I can say with some certainty that isn't the corrosion caused by sweaty fingers. That type of corrosion is on the surface.

As for the keyhole, I wouldn't worry about it, either. The cymbal is likely heavier on one side than the other, causing it to hang in the same orientation. Removing the keyhole won't change how it hangs. I'd just use a good sleeve to prevent further keyholing.
 

mbettis

Senior Member
That flaking is commonly referred to as a "red devil" and is very common in less than state-of-the-art cymbal foundry operations. They even appear on blanks made in the finest foundries like Sabian and Zildjian. They are usually removed during lathing. Your cymbal did not receive much in the way of lathing, so that red devil is still there and very prominent. It's superficial and nothing to worry about. You can peel it off if you wish. Or, leave it if you wish.

Matt
 

Captain Bash

Silver Member
I wouldn’t overly worry about this, I would just leave alone and play it as is. It’s the opposite of a perfect Paiste.

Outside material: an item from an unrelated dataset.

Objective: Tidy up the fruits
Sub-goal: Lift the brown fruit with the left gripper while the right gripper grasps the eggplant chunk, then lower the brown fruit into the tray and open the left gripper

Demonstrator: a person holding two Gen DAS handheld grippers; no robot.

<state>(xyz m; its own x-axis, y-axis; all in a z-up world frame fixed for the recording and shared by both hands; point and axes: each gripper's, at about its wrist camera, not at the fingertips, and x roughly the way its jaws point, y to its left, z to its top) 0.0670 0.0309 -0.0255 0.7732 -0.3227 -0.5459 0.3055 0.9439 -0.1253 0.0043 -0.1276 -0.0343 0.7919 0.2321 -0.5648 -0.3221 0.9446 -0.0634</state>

I use a 22 Agop 30th as my main ride every Friday and it’s a fantastic cymbal. Both restrained and bold at the same time, I love the wonky bells and the variety of tones you get as you move around the circumference.
 

Stroman

Platinum Member
Thanks for the pics. I didn't know that finish was some kind of plating that could wear/flake off.
It looks kind of gnarly under the plating too. Some people seem to love them, but....they're not for me.
It's not really plating. It's a spot where a casting imperfection near the surface didn't get lathed off, and then popped open.
 

GetAgrippa

Platinum Member
I wonder if it originally was one of those black coated cymbals and once someone removed it then the cymbals was open for degradation I've never seen that in a decent cymbals before. I wonder if you could sand it some then add bronze leaf to try and seal the area-just don't ever play over those areas.
 

Stroman

Platinum Member
I wonder if it originally was one of those black coated cymbals and once someone removed it then the cymbals was open for degradation I've never seen that in a decent cymbals before. I wonder if you could sand it some then add bronze leaf to try and seal the area-just don't ever play it.
I actually had a Sabian AA that had one some years ago. It was a brilliant finished one, too. I just played it, and it never had any negative effect.

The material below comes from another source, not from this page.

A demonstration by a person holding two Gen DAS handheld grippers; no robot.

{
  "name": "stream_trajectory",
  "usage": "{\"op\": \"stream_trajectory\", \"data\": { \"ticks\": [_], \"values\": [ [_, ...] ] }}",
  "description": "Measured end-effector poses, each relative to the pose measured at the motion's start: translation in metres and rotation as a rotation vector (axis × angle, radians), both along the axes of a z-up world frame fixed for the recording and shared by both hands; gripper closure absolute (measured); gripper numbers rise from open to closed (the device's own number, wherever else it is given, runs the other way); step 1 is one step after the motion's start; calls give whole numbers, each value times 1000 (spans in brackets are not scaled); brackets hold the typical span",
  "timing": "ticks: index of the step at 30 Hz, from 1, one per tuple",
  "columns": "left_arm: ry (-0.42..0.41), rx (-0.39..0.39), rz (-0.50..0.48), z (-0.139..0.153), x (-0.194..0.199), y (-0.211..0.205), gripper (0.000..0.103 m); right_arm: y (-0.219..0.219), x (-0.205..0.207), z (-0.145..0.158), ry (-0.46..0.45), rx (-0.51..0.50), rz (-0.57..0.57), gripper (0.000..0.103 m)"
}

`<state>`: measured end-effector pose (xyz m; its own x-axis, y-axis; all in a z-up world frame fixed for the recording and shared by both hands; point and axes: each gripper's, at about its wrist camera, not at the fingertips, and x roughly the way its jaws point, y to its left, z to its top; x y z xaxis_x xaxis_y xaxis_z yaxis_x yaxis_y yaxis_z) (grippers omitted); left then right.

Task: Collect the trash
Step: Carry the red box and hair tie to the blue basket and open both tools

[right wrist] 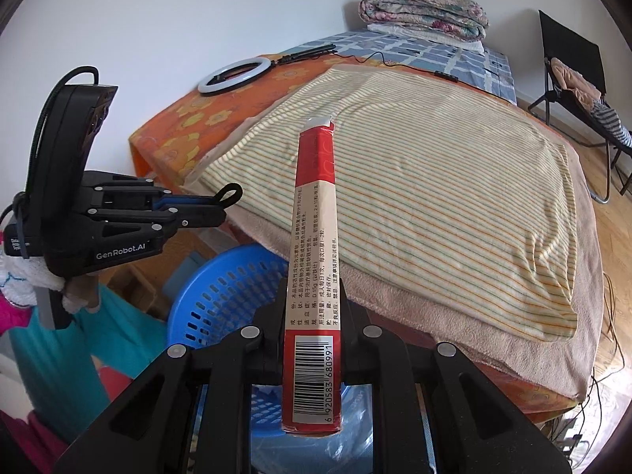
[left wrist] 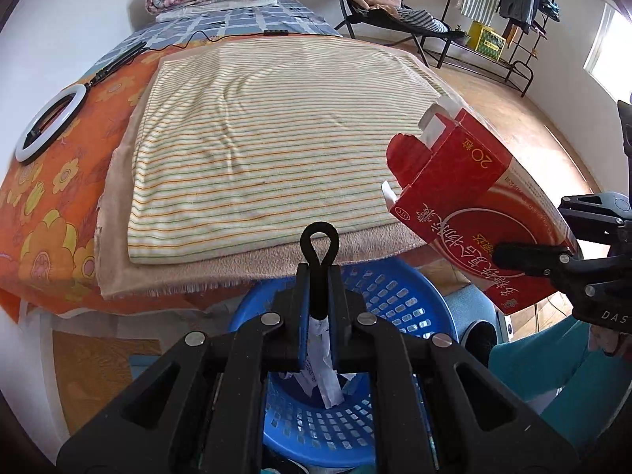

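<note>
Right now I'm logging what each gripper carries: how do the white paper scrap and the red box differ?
The white paper scrap is thin, crumpled and limp, hanging down from the left gripper; the red box is stiff, long and printed, sticking out beyond the right gripper. The scrap is plain white; the box is red with a barcode. Both are clamped in shut jaws near the blue basket.

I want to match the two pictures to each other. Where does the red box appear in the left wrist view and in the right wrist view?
Left wrist view: the red box is at the right, clamped by the right gripper.
Right wrist view: the box runs up the centre, narrow side with barcode facing the camera.
Shared landmark: the blue basket, low in both, beside the striped blanket.
</note>
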<state>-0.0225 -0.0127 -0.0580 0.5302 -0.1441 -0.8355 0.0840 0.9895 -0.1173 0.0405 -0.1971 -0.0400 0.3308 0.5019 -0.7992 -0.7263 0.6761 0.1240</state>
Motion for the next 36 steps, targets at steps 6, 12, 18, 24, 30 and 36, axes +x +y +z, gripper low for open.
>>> {"op": "stream_trajectory", "data": {
  "ticks": [6,12,18,24,30,36],
  "values": [
    [49,-7,-3,-25,-14,-3,97,-2,-20,-26,35,-41,16,87],
    [90,-12,12,-48,-23,-3,97,1,-32,-46,29,-84,38,87],
    [130,-16,3,-64,-28,-4,97,3,-37,-59,51,-104,52,87],
    [142,-10,-1,-69,-29,-3,97,7,-40,-71,74,-121,61,87],
    [160,-6,8,-73,-27,-1,97,9,-41,-78,94,-126,64,85],
    [162,-2,14,-74,-26,-2,81,11,-38,-81,101,-129,61,85]
  ]
}}
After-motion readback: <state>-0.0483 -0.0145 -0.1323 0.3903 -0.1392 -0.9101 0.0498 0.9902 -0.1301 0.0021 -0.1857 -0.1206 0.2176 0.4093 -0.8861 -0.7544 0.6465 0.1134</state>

Honestly, I think those little voids or flaws can happen in most any casting - they are usually lathed off or remain hidden in cymbals.
 

sammy123

Member
I have seen a small amount of this on a Byrne hi-hat top. Good to know it is nothing to worry about.

That flaking is commonly referred to as a "red devil" and is very common in less than state-of-the-art cymbal foundry operations. They even appear on blanks made in the finest foundries like Sabian and Zildjian. They are usually removed during lathing. Your cymbal did not receive much in the way of lathing, so that red devil is still there and very prominent. It's superficial and nothing to worry about. You can peel it off if you wish. Or, leave it if you wish.

Matt
 

TJK

Well-known member
That flaking is commonly referred to as a "red devil" and is very common in less than state-of-the-art cymbal foundry operations. They even appear on blanks made in the finest foundries like Sabian and Zildjian. They are usually removed during lathing. Your cymbal did not receive much in the way of lathing, so that red devil is still there and very prominent. It's superficial and nothing to worry about. You can peel it off if you wish. Or, leave it if you wish.

Matt
Very interesting! I’ve never seen a cymbal do this.